Take the dough out from the mixing bowl and continue to knead for 2 mins using your palms.
Oil a bowl (make sure it is deep and large as the dough will rise and double in size when kept for resting). Transfer the dough to the oiled bowl and gently cover the dough with plastic wrap and place it in the fridge to proof for at-least 5 hours (or overnight).
Step 2: Gajar Halwa Prep
2 cups shredded carrots
1 tsp clarified butter/unsalted butter
1/4 cup sugar
3/4 cup whole milk
1 tsp cardamom
In a shallow non-stick pan, add the clarified butter (ghee) and turn on the heat to medium-high.
Once the ghee has melted, add the shredded carrots and keep stirring until they turn a slightly darker shade of orange (about 2 mins).
Now, add the milk and cardamom, keep stirring until the milk decreases to half the volume.

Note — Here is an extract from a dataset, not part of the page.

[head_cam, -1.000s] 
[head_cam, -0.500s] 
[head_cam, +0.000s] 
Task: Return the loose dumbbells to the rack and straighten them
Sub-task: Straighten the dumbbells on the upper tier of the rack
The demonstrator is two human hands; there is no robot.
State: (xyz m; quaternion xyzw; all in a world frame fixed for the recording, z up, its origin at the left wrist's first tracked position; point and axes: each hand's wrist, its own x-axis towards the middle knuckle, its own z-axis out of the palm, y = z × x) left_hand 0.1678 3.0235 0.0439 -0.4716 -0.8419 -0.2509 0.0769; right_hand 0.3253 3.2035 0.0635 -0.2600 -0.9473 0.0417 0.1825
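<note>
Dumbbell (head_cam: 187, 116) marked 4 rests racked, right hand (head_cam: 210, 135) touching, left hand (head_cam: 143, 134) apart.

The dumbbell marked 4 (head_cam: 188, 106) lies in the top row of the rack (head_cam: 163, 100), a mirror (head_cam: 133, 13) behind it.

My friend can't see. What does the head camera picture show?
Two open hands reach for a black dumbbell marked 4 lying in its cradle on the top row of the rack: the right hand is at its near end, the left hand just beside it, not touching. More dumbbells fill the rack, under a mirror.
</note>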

This is the stage when you want to add the sugar and stir continuously until it forms a uniform mixture and is drying up (it has to be dry as we are going to spread it on to our brioche).
Keep it aside and let it cool down.
Step 3: Finishing & Assembly
Take the brioche dough out of the fridge and rest it for 30 minutes before you start rolling it out.
Prepare a baking dish by lining it with parchment paper or simply buttering the dish using a pastry brush.
Once the dough has rested for the specified 30 minutes, lightly flour the surface and using a rolling pin, roll out the dough making sure it is 1/2 inch thick. Spread the gajar halwa mixture over the dough. Sprinkle walnuts or any nuts if you want to, this step is totally optional. Carefully roll the dough along the longer edge (so it would form kind of a long log shape), making sure it is tight as you roll over. Once rolled , using a sharp knife cut into 8 small rolls.
Place the rolls into the prepared baking dish, cover with plastic wrap and rest for 30 mins.
Preheat the oven to 350 F while resting the rolls.
Bake the rolls for 30 - 35 mins or until golden brown.
Once the rolls are out of the oven, let them cool slightly and then sprinkle them with some walnuts (optional) and enjoy them warm :)
While frosting is not required, if you want, you can add a dollop of ready made custard or a scoop of greek yogurt. The gajar halwa brioche buns can be stored in an airtight container for up to 1 week in a refrigerator. Oh and don't forget to warm them each time in the microwave for 20 seconds before indulging. Enjoy!
*Please note that the nutritional information on this site is only an approximate.